**PROBLEM STATEMENT**
Two lines in the data below mark the range: the one with "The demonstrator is" and the one with "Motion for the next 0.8". Return both, along with every line between them, exactly.

[Saved data entries]
^^^^^^^^
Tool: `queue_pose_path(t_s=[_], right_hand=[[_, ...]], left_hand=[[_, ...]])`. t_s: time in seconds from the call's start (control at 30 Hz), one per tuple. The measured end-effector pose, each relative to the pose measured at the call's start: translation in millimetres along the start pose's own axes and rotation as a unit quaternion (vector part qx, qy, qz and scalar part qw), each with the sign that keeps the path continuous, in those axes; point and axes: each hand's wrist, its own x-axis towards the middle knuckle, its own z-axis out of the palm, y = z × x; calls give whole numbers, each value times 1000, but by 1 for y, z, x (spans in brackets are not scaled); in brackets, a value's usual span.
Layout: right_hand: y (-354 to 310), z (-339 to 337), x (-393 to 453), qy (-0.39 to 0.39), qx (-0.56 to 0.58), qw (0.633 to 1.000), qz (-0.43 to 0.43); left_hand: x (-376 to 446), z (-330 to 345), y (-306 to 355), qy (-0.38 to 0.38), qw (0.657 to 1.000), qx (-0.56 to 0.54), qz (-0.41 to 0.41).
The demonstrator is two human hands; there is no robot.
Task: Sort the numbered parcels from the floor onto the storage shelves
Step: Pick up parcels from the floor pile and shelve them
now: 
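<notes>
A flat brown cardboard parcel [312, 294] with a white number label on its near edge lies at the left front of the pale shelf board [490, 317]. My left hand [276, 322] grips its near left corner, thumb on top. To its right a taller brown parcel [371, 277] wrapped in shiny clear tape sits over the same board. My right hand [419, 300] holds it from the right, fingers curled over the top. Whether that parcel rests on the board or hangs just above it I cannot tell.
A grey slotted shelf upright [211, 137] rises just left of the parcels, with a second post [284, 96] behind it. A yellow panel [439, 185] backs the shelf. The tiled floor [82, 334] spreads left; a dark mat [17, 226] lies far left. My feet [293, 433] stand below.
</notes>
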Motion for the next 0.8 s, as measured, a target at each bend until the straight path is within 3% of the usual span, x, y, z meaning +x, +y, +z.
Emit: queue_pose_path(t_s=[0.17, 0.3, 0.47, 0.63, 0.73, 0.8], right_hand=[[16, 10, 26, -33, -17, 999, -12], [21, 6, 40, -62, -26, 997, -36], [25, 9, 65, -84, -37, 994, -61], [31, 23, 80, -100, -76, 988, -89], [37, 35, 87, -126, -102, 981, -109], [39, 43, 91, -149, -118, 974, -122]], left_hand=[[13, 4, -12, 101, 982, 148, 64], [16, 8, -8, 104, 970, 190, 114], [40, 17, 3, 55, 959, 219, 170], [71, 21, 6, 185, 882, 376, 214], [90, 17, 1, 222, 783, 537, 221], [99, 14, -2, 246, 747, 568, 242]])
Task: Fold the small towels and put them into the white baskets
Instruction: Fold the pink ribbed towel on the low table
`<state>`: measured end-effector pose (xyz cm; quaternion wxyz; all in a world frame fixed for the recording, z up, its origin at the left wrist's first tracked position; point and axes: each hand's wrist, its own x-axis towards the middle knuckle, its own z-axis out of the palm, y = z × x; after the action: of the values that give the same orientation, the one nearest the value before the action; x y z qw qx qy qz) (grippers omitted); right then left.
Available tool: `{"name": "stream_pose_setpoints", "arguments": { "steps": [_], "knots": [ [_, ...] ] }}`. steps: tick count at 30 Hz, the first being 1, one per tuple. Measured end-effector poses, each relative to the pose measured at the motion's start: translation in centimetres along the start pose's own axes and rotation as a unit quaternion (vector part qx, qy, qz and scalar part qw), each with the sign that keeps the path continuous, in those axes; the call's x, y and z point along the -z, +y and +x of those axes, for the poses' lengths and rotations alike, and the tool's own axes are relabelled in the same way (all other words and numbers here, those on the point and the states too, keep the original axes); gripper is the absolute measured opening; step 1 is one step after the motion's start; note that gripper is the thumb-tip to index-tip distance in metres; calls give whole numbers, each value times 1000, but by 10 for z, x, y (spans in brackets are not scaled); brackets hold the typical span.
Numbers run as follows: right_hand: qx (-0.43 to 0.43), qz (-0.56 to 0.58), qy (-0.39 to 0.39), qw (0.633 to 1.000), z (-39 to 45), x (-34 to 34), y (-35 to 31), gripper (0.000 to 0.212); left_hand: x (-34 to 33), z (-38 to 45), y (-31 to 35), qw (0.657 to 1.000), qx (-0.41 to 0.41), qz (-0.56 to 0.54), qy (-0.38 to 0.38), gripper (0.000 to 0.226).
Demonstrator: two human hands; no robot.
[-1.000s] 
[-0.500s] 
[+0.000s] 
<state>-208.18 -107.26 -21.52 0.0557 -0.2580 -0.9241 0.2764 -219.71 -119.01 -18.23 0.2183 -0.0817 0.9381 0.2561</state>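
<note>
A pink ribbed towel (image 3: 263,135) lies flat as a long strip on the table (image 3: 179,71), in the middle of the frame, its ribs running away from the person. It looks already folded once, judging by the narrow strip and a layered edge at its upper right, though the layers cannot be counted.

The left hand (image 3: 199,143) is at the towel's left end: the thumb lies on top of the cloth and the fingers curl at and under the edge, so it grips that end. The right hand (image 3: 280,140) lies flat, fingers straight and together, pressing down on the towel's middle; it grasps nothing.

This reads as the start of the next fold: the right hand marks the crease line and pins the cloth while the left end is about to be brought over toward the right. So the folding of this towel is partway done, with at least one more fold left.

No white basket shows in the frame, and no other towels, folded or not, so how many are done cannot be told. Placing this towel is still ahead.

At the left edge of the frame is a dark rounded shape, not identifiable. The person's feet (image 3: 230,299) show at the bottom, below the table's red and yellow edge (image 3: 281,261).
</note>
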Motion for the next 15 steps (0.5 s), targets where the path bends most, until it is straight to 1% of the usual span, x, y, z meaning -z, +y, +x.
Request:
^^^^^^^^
**ANSWER TO THE EXERCISE**
The demonstrator is two human hands; there is no robot.
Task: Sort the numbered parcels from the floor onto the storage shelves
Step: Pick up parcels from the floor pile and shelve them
now: 
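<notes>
A flat brown cardboard parcel [312, 294] with a white number label on its near edge lies at the left front of the pale shelf board [490, 317]. My left hand [276, 322] grips its near left corner, thumb on top. To its right a taller brown parcel [371, 277] wrapped in shiny clear tape sits over the same board. My right hand [419, 300] holds it from the right, fingers curled over the top. Whether that parcel rests on the board or hangs just above it I cannot tell.
A grey slotted shelf upright [211, 137] rises just left of the parcels, with a second post [284, 96] behind it. A yellow panel [439, 185] backs the shelf. The tiled floor [82, 334] spreads left; a dark mat [17, 226] lies far left. My feet [293, 433] stand below.
</notes>
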Motion for the next 0.8 s, as measured, a target at each bend until the straight path is within 3% of the usual span, x, y, z meaning +x, +y, +z.

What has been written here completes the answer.